What is most relevant therapeutically, though, is what happens next.

Following administration, the brain enters a transient state of enhanced neuroplasticity. This is a temporary window in which neural connectivity becomes more flexible, more responsive, and more open to forming new patterns. Long-held thoughts loosen their grip. Rigid emotional responses soften. The mind becomes, briefly, more capable of change.

It is within this window of neuroplasticity that the real therapeutic work takes place.

Ketamine is a powerful tool. Used carefully and within the right framework, it can support meaningful and lasting change. Used in isolation, as an infusion without a structured therapeutic framework around it, its benefits tend to fade quickly. The medicine creates the conditions for change. It is psychotherapy, delivered as ketamine-assisted psychotherapy, supported by neuromodulation through TMS, that uses those conditions to make change last.

This is the foundation of how we work.

An Integrated Programme

Ketamine on its own is a short-term intervention. Without a therapeutic framework around it, the symptom relief it can produce, while sometimes striking, tends not to last. That is why our programme is built around the medicine, not delivered through it alone.

The programme draws on three integrated modalities, each playing a distinct role in supporting lasting change.
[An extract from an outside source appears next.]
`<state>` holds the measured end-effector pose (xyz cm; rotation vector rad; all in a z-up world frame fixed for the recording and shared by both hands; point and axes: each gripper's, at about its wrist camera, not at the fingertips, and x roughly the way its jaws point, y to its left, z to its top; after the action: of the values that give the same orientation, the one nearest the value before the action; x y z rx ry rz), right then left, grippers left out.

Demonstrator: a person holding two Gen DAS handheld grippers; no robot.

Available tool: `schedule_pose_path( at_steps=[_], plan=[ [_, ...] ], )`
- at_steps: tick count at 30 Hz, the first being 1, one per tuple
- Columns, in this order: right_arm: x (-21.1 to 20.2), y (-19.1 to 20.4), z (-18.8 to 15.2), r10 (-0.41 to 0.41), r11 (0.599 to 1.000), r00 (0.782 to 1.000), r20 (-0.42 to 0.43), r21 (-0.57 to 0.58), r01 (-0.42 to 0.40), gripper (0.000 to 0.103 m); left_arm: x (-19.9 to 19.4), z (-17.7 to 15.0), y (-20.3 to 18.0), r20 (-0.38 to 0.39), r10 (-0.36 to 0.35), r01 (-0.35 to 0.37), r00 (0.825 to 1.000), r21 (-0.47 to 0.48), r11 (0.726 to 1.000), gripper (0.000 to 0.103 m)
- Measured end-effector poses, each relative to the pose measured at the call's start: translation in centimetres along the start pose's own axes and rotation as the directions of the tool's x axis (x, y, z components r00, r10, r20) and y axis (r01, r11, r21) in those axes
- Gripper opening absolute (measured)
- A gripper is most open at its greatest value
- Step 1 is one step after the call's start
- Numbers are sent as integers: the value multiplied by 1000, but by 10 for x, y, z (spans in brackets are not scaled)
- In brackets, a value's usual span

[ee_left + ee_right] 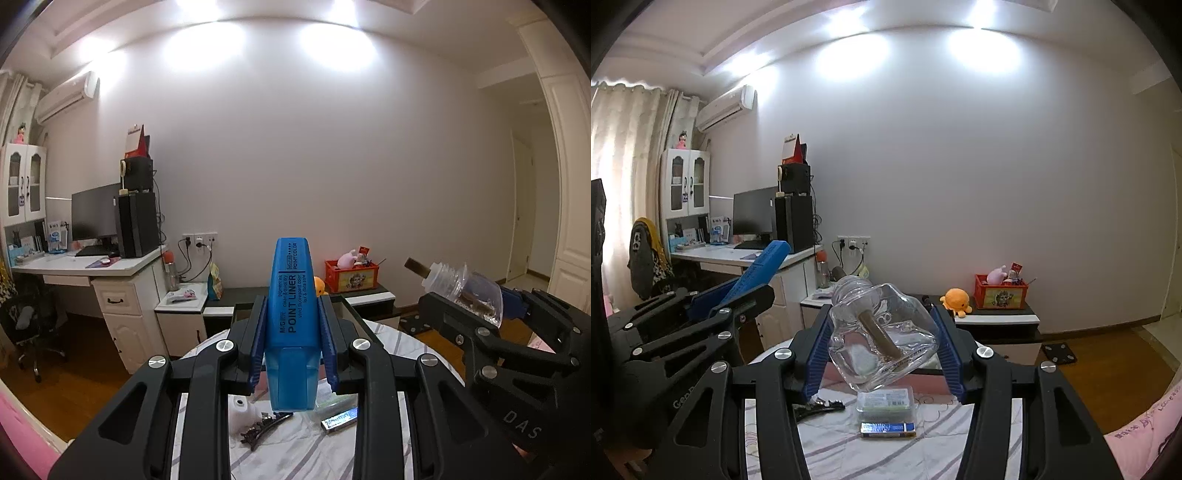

Ketamine. The medicine is delivered either intramuscularly or intravenously, with the route chosen on a per-patient basis following full clinical assessment. Each session takes place in a calm, professionally staffed clinical environment, with a consultant present for oversight and continuous physiological monitoring throughout.

Ketamine-Assisted Psychotherapy (KAP). Each ketamine session is paired with skilled psychotherapeutic support, before, during, and after the medicine session. This is where the neuroplastic window described above is actually put to use. The therapist’s role is not to direct the experience but to help you prepare for it, hold space during it, and make sense of the insights that emerge from it afterwards.

Transcranial Magnetic Stimulation (TMS). Alongside the ketamine and the psychotherapy, we incorporate TMS, a well-established, non-invasive neuromodulation treatment that uses targeted magnetic pulses to stimulate the mood-regulating regions of the brain. Used in parallel with ketamine and KAP, TMS supports the brain’s adaptation to the new patterns the therapeutic work is creating.

The number of sessions, route of administration, and pacing of TMS are tailored to you based on your initial assessments. There is no single fixed package because no two presentations are alike. What is consistent is the pathway’s structure and the depth of clinical and therapeutic support around you at every stage.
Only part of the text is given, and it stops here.